In the real world, I often do sorta “search through gains” instead of trying to get my analysis perfect or model my meta-uncertainty. Just yesterday, for example, we had some overshoot on the linear actuator we’re working on. Trying to do the math would have been extremely tedious and I likely would have messed it up anyway, but it took about two minutes to just change the values and try it until it worked well. It’s worth noting that “searching” by actually doing experiments is different than “searching” by running simulations, but the latter can make sense too -- if engineer time doing control theory is expensive, laptop time running simulations is cheap, and the latter can substitute for the former to some degree.

The point I was making was that the optimal solution is still going to be what control theory says, so if it's important to you to have the rightest answer with the fewest mistakes, you move away from searching and towards the control theory textbook -- not the other way around.

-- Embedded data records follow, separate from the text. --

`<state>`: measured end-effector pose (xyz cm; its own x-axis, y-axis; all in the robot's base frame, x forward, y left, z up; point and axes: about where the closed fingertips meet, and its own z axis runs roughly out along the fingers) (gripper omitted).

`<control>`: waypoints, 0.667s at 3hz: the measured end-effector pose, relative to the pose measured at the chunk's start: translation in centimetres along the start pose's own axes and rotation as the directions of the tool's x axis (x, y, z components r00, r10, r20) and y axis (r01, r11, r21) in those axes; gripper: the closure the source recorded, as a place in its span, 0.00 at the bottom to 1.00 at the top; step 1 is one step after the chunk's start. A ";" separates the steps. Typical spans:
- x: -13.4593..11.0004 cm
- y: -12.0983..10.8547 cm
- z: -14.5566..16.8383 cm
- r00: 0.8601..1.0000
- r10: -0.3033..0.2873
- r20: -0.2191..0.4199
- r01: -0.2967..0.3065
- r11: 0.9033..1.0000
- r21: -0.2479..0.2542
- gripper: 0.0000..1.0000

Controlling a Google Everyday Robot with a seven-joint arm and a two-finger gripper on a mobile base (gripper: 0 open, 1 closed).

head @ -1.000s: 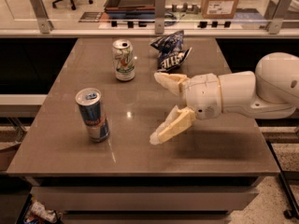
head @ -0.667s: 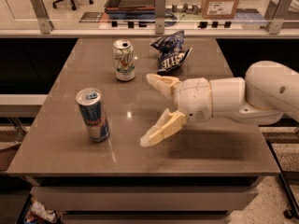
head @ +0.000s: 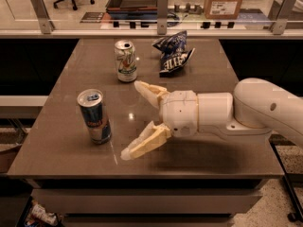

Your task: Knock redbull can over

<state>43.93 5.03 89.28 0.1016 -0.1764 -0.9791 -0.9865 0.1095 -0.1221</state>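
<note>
The redbull can (head: 94, 116) stands upright on the left part of the brown table (head: 203, 74); it is slim, blue and silver, with a silver top and blue tab. My gripper (head: 133, 118) is open and empty, its two cream fingers spread wide, pointing left toward the can. The lower fingertip (head: 127, 153) is a short gap to the right of the can's base; the upper fingertip (head: 139, 85) is level with the can's top. Nothing touches the can.
A white-and-green soda can (head: 125, 61) stands upright farther back. A crumpled blue chip bag (head: 172, 53) lies at the back right of it. A glass rail with metal posts (head: 162, 12) runs behind the table.
My arm and open gripper have moved left across the table toward the redbull can. The can has not moved.
</note>
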 end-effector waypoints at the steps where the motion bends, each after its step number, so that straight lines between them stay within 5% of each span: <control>1: -0.5 0.8 1.7 1.000 0.008 0.006 -0.008 1.000 -0.007 0.00; 2: -0.9 1.1 3.3 1.000 0.019 0.000 -0.019 1.000 -0.020 0.00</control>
<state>43.20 8.53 89.51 0.0825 -0.1745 -0.9812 -0.9906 0.0932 -0.0999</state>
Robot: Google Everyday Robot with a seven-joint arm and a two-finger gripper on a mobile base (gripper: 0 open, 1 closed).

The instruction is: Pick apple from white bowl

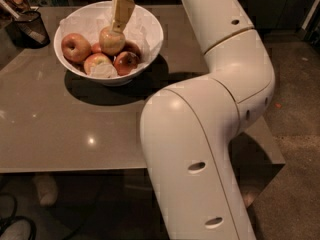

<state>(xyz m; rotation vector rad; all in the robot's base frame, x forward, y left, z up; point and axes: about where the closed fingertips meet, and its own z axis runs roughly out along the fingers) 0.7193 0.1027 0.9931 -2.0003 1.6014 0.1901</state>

Most of your post is describing situations where you can't easily solve a control problem with a direct rule, so you spin up a search based on a model of the situation.

I don't follow this part.

Thanks for a great post! I have a small confusion/nit regarding natural selection. Despite its name, I don't think it's a good exemplar of a selection process. Going through the features of a selection process from the start of the post:

can directly instantiate any element of the search space. No: natural selection can only make local modifications to previously instantiated points. But you already dealt with this local search issue in Choices Don't Change Later Choices.
gets direct feedback on the quality of each element. Yes.
quality of element does not depend on previous choices. No, the evaluation of an element in natural selection depends a great deal on previous choices because they usually make up important parts of its environment. I think this is the thrust of the claim that natural selection is online (which I agree with).
only the final output matters. No? From the perspective of natural selection, I think the quality of the current output is what matters.

I'd love to know why natural selection seemed obvious as an example of a selection process, since it did not to me due to its poor score on the checklist above.

(I am unfortunately currently bogged down with external academic pressures, and so cannot engage with this at the depth I’d like to, but here’s some initial thoughts.)

I endorse this post. The distinction explained here seems interesting and fruitful.

I agree with the idea to treat selection and control as two kinds of analysis, rather than as two kinds of object – I think this loosely maps onto the distinction we make between the mesa-objective and the behavioural objective. The former takes the selection view of the learned algorithm; the latter takes the control view.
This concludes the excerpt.